[WHAT THE TASK REQUIRES] Output exactly the lines from the line that has "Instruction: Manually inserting" through the last line of the data below, with no pictures.

[DATASET EXTRACT]
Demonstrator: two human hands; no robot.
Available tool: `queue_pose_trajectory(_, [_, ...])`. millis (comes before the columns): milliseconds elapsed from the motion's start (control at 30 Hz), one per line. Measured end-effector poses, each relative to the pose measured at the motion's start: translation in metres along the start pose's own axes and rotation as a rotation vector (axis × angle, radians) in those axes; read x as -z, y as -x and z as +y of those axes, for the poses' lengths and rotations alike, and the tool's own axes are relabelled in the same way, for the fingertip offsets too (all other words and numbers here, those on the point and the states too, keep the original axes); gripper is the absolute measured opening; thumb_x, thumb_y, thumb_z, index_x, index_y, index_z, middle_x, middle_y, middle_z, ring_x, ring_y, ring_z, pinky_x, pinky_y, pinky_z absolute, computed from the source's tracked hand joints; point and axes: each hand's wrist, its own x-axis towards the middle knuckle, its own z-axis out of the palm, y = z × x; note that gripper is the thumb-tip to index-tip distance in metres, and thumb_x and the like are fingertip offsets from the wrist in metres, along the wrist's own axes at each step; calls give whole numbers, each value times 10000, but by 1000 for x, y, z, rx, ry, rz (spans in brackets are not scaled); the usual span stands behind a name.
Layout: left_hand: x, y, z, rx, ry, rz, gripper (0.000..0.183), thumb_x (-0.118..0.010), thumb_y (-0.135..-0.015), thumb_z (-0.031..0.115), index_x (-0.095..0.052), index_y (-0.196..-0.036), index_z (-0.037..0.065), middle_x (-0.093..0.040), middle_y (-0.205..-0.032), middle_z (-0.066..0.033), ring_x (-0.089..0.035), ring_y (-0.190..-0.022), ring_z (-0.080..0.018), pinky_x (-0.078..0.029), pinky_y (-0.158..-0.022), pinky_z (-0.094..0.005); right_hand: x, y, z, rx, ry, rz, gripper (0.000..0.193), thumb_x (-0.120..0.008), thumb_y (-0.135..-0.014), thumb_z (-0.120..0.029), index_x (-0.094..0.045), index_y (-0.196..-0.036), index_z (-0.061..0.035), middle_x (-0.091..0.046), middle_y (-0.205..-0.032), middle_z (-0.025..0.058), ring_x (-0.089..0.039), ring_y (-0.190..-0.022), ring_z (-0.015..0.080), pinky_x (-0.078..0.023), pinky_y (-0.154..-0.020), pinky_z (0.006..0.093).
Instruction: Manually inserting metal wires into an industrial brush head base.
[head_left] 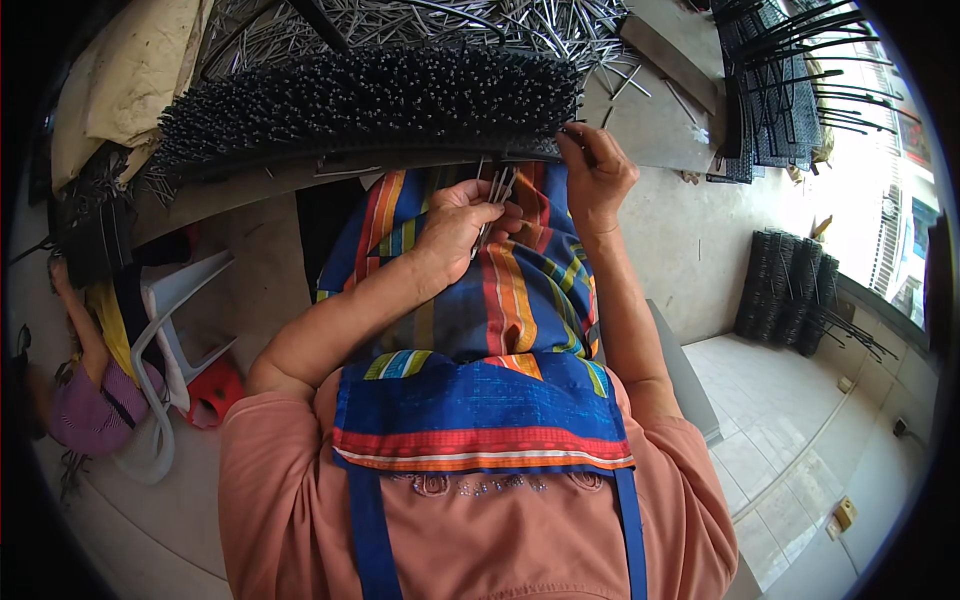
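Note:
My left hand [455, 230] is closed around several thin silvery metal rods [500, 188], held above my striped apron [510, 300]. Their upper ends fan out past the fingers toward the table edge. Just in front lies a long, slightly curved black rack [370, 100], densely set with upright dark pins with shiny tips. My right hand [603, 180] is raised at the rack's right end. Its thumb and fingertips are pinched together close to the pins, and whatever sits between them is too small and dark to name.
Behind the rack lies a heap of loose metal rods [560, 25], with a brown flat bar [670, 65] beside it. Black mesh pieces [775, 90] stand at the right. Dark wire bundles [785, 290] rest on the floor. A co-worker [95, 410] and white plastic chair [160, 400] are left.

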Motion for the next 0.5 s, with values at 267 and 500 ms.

[TASK OUTPUT]
Instruction: Manually inserting metal wires into an industrial brush head base.
[head_left] 
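Note:
My left hand [455, 230] is closed around several thin silvery metal rods [500, 188], held above my striped apron [510, 300]. Their upper ends fan out past the fingers toward the table edge. Just in front lies a long, slightly curved black rack [370, 100], densely set with upright dark pins with shiny tips. My right hand [603, 180] is raised at the rack's right end. Its thumb and fingertips are pinched together close to the pins, and whatever sits between them is too small and dark to name.
Behind the rack lies a heap of loose metal rods [560, 25], with a brown flat bar [670, 65] beside it. Black mesh pieces [775, 90] stand at the right. Dark wire bundles [785, 290] rest on the floor. A co-worker [95, 410] and white plastic chair [160, 400] are left.
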
Motion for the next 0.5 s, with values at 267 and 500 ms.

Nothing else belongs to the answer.